Was seinen Prozess des Schreibens betrifft, so lasse ich Jürg Vogel hier gleich selber zu Wort kommen:

"Während des Schreibprozesses erinnerte ich mich immer wieder an amüsante Begebenheiten, die sich in meinem Leben ereigneten. Ich wollte diese Geschichten ebenfalls festhalten. Die Biografie eignete sich dafür aber schlecht, weil die einzelnen Lebensabschnitte ein falsches Gewicht erhalten hätten. Ich schrieb die Anekdoten daher in einem zweiten Teil des Buchs.

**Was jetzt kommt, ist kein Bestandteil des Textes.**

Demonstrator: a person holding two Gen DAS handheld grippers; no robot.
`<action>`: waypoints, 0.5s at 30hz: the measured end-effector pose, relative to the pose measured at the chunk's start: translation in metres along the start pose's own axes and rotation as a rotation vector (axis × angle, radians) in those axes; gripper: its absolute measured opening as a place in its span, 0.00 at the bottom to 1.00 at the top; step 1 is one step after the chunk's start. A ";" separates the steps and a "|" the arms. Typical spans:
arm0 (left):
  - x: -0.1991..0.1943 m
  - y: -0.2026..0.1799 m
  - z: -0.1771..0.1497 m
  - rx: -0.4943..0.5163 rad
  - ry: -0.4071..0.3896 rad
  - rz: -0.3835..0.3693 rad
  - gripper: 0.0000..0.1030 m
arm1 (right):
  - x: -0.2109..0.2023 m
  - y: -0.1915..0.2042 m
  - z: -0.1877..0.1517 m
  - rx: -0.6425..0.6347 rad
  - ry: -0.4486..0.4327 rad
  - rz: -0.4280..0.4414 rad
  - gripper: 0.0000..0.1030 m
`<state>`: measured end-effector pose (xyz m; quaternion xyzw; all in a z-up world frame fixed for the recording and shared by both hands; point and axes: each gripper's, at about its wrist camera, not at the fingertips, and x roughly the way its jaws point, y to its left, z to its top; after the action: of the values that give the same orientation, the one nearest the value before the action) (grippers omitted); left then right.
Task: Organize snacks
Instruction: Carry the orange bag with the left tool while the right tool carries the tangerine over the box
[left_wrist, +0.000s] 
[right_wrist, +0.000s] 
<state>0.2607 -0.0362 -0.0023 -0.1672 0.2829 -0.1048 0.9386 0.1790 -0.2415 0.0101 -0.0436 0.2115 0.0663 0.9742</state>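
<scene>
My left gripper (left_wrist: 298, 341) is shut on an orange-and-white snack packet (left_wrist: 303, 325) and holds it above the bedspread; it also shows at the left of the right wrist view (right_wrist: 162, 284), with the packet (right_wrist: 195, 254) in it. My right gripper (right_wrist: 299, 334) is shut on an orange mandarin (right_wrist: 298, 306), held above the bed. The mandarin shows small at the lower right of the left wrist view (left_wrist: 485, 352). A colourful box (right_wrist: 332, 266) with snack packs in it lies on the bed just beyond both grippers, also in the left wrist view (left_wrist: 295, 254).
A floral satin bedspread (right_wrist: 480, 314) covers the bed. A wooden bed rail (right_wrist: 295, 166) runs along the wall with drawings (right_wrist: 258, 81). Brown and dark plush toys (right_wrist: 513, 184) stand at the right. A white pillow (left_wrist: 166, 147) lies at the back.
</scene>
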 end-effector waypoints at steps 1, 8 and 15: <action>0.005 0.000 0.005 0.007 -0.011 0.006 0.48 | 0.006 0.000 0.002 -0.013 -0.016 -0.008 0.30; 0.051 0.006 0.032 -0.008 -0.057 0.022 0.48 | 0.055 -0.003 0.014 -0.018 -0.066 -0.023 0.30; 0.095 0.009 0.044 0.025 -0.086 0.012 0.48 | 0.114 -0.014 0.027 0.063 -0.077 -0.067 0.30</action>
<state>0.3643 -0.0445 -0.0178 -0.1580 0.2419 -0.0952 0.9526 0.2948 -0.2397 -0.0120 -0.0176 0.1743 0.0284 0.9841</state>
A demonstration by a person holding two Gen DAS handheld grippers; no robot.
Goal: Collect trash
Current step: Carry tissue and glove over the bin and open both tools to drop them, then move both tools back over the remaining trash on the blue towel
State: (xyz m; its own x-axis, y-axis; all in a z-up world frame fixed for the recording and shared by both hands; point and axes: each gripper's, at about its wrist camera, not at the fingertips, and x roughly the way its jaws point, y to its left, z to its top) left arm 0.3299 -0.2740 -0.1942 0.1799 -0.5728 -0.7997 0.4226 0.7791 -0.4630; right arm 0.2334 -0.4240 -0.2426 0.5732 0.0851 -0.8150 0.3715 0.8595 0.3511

So fasziniert ich in das Projekt einstieg, so interessant waren auch die vier Monate, die mir für die Abfassung zur Verfügung standen. Der Austausch mit den anderen Projektteilnehmenden in den Netzwerkveranstaltungen brachte mich mit unbekannten Menschen zusammen, die sehr offen über ihre teils eindrücklichen Geschichten sprachen. Wir konnten aber auch ganz praktische Punkte besprechen, denen wir bei der Schreibarbeit begegnet sind.

Der Mehrwert

Der Mehrwert für mich war die Tatsache aufschlussreich, dass ich in kurzer Zeit die mir bekannten Fakten aus meiner Vergangenheit präzis in Worte fassen musste. So bekam ich die Gelegenheit alle meine Lebensabschnitte einander gegenüberzustellen und neu in einem bereits sechzigjährigen Leben einzuordnen. Viele Ereignisse erhielten so eine neue Bedeutung. Unscheinbares entpuppte sich auf einmal als zentrale Erlebnisse. Ich begann gewisse Entscheide in einem anderen Licht zu sehen und somit auch besser zu verstehen.

Und es stellten sich Fragen. Fragen, die ich weder mir noch anderen Personen je gestellt hatte. Fragen, die ich zuvor gar nicht kannte. Einige konnte ich selber beantworten, andere diskutierte ich in meinem Umfeld. Dankbar bin ich, dass ich auch meinen betagten Vater zu meiner Kindheit befragen konnte. Dabei wollte ich vor allem die Hintergründe für bestimmte Entscheidungen erfahren. Bei zahlreichen Treffen bekam ich alle Antworten. Dass mir diese Fragen rechtzeitig bewusst wurden und ich sie auch noch ohne Umschweife beantwortet bekam, erachte ich als den grössten persönlichen Gewinn des Projekts."